①仕事をしながらみことばを語る:パウロは同業者であった彼らの家に住み、共に天幕作りの仕事をしました。安息日には会堂へ行き、みことばを論じ、ユダヤ人やギリシャ人を納得させようとしました。現在でも仕事をしながら教会の働きをしている人が多くいます。職を持っている人、持っていない人に関わらず、私たちのいるところが宣教地なのです。
②みことばを語ることに専念する:後にシラスとテモテが合流しました。それ以後パウロはみことばを教えることに集中します。シラスたちはテサロニケのクリスチャンたちの励ましとなる知らせとともに、ピリピからの献金を運んできました。これによりパウロは天幕作りをして生計を立てる必要がなくなりました。
II. みことばを語る働きの結果 (6~8節) →パウロはユダヤ人たちに、イエス様が、彼らの待ちわびたメシヤであることを語りました。
①ある者たちは反対する:ユダヤ人たちは言葉の暴力をパウロにあびせました。パウロは自分がユダヤ人に対する責任から免除され、以後は異邦人に向かうことを宣言しました。
②ある者たちは受け入れる:会堂を去ったパウロは、(会堂の隣にあった)テテオ・ユストの家に行きました。ここがコリントにおける教会の最初の集会の場所となったようです。会堂管理者であったクリスポとその家族や、多くのコリントの人々が信者となりバプテスマを受けました。
III. みことばを語る働きの原動力 (9~17節) →第二次宣教旅行を進めているパウロは、伝道における反対がある中で、自分の働きに疑問を持ち始めていたのかもしれません。そのような中で彼は神様からの幻を見せられます。
①主の命令:パウロは幻によって「恐れないで、語り続けなさい、黙ってはいけない」という命令を受けました。みことばを語ることは神様からの召命であることを再確認させられました。

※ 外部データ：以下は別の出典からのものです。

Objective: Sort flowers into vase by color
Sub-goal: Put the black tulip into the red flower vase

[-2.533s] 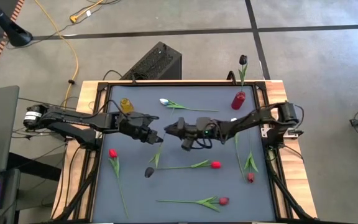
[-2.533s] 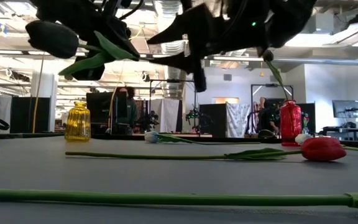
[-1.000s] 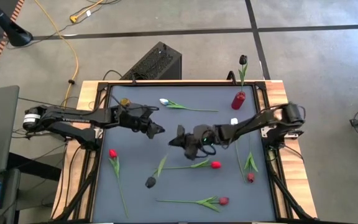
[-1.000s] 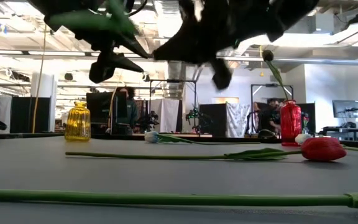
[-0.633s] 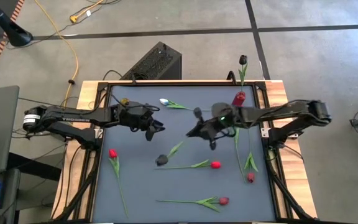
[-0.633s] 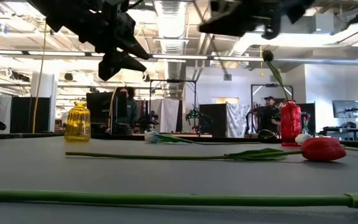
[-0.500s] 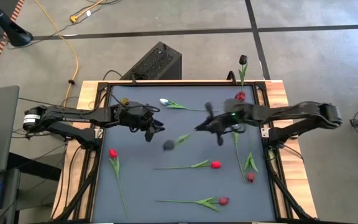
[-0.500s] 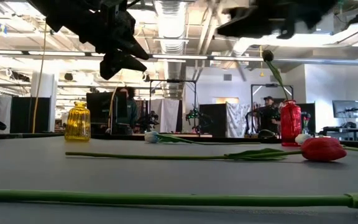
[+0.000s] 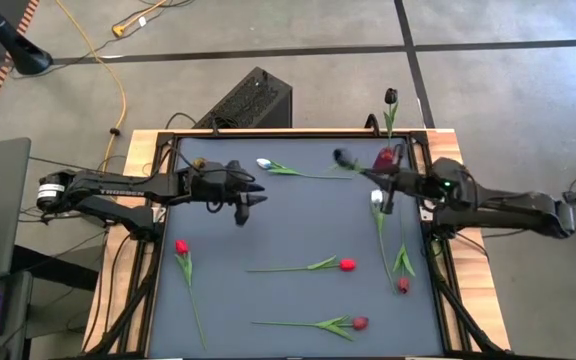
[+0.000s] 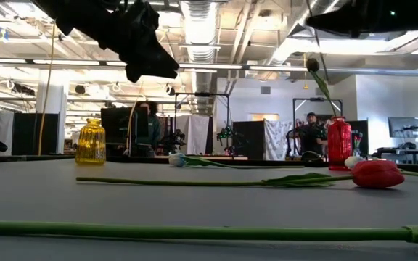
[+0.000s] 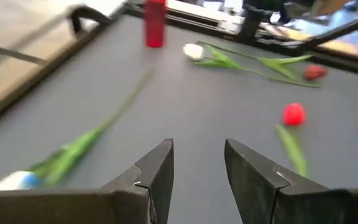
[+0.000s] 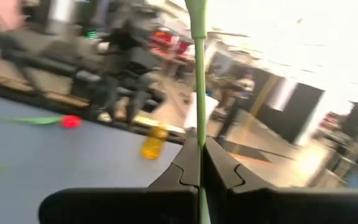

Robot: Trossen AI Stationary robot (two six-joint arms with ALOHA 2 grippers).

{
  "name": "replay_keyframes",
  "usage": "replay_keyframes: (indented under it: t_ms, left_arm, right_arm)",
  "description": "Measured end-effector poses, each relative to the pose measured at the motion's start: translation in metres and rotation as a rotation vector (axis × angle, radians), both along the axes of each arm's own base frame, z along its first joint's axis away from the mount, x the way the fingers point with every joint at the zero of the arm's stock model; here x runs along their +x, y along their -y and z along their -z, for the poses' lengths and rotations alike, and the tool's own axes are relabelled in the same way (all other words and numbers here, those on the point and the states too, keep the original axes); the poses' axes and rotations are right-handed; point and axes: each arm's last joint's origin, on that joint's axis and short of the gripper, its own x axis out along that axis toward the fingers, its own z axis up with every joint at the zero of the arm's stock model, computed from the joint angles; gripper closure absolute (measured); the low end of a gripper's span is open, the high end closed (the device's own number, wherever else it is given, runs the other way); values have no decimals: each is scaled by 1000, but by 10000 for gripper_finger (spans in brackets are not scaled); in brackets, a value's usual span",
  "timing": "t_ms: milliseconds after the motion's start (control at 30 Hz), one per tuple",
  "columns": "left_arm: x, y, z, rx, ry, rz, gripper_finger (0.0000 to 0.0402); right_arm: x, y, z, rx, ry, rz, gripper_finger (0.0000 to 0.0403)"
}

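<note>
The counter (image 9: 298, 225) carries most of the flowers lying flat, stems sprawled, because they wait to be picked. Landmark: the red vase (image 9: 384, 160) at the counter's far right corner, already holding one dark tulip (image 9: 391, 97) upright.

The right gripper (image 9: 376, 181) hangs just beside the red vase, its fingers (image 12: 188, 163) pinched tight on a green stem (image 12: 197, 68); the dark bud (image 9: 343, 157) sticks out just left of the vase. I judge it is held by the stem so the stem end can drop into the vase with its like colour.

The left gripper (image 9: 248, 198) waits well left of the red vase, near the yellow vase (image 9: 200, 163), fingers (image 11: 160, 172) a little apart, holding nothing.

A white tulip (image 9: 265, 164) lies between the vases; red tulips (image 9: 347, 265) lie nearer the front.
</note>
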Motion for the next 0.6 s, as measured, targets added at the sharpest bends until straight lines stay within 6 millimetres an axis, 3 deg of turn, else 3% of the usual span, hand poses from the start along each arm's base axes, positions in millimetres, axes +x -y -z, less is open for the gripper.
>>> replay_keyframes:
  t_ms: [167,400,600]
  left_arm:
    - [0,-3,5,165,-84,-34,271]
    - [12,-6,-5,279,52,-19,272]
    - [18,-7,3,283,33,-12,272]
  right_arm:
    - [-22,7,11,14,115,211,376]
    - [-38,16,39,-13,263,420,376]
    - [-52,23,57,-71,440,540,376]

②主の励まし:パウロは後にコリントへの手紙の中で、当時自分が「弱く、恐れおののいていました」(Iコリント2:3)と告白しています。伝道の働きの中で気持ち的にはダウンしていたのかもしれません。またパウロが経験した「肉体のとげ」(IIコリント12:7)はこの時期のものかもしれません。主は、精神的・霊的・肉体的に落ち込んでいたであろうパウロに、この町で共にいて護ってくださる約束とともに、収穫の約束もくださいました。幻を与えられたパウロは1年半の間コリントでみことばを語り続けました。そして神様はその結果を与えられました。(Iコリント1:4-7)
③主の摂理:パウロに対するユダヤ人の反対は続きました。彼らはガリオが地方総督であった時にパウロを法廷に連れていき訴えました。ガリオはユダヤ人たちの訴えの理由が、犯罪ではなく宗教的なことであることを見抜いていました。彼はユダヤ人たちの訴えを退け、裁判を行うことを拒否しました。ガリオの決定に憤慨したユダヤ人たちは会堂管理者ソステネに暴力をふるいました。結果的にパウロのコリントにおける働きに支障が出ることはありませんでした。神様はご自分の計画を実行するためにあらゆる状況を整えてくださいます。

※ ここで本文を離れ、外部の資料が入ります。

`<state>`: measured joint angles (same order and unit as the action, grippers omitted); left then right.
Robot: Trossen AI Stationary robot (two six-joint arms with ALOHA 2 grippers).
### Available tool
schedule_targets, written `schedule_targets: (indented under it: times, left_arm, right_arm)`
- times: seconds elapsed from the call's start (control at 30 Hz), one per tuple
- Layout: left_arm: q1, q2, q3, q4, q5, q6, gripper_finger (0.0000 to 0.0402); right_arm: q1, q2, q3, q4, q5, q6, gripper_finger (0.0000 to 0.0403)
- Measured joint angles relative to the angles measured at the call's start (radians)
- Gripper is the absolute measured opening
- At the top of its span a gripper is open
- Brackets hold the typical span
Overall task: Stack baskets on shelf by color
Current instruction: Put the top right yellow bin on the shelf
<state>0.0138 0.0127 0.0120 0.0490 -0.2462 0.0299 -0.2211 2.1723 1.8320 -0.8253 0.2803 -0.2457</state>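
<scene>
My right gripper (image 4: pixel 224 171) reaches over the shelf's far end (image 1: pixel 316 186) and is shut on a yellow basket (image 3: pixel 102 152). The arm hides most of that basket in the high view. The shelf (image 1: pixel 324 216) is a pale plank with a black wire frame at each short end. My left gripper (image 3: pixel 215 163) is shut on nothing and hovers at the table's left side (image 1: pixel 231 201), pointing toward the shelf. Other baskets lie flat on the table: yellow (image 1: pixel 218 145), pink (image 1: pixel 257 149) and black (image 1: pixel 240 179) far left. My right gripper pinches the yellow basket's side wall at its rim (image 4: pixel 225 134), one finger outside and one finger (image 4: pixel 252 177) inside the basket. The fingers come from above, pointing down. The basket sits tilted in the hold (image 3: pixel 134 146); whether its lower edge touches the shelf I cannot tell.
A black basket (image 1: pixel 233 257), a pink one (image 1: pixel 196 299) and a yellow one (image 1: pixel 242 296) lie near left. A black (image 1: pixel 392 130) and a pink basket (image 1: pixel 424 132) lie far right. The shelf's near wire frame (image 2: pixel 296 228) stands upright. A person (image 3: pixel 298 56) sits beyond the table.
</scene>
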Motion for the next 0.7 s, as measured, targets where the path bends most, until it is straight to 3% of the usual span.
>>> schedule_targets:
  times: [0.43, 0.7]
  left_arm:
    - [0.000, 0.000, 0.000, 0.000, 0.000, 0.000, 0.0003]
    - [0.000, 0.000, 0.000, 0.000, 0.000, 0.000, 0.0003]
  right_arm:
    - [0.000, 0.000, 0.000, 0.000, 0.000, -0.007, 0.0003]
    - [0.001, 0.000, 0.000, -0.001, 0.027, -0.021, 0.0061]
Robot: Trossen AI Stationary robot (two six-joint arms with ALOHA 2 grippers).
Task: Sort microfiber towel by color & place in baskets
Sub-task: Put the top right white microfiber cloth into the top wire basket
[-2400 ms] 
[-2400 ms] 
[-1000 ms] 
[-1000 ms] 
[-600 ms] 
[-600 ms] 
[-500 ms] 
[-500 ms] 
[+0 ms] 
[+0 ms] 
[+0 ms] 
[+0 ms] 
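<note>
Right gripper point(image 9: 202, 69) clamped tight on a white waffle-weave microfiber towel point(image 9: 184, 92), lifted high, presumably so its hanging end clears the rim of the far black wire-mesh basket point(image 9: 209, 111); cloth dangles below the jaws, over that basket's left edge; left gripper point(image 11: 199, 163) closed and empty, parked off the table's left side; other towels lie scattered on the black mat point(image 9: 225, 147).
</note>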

まとめ:神様は弱さのある私たちをみことばを語る働きに遣わされる →私たちが、イエス様を信じていない家族の中で信仰を持ち続け、証しを続けることができるとしたら、また神様が導かれた宣教の場所にとどまり、働きを続けることができるとしたら、そしてまことの神様を知らない、信じない人々の中で信仰に立ち、証しを続けることができるとしたら、それは主イエス様にあってのみ可能です。パウロでさえ弱さを覚えました。私たちも弱さを覚えます。私たちはしばしば恐れる者であり、語れない者であり、黙してしまう者です。神様はそれをご承知の上で、私たち一人ひとりに宣教の命令と励ましをお与えになっています。私たちは、カルバリの丘であらわされた神様の大きな愛に素直に応答する時、神様からの使命にお応えしていくことができます。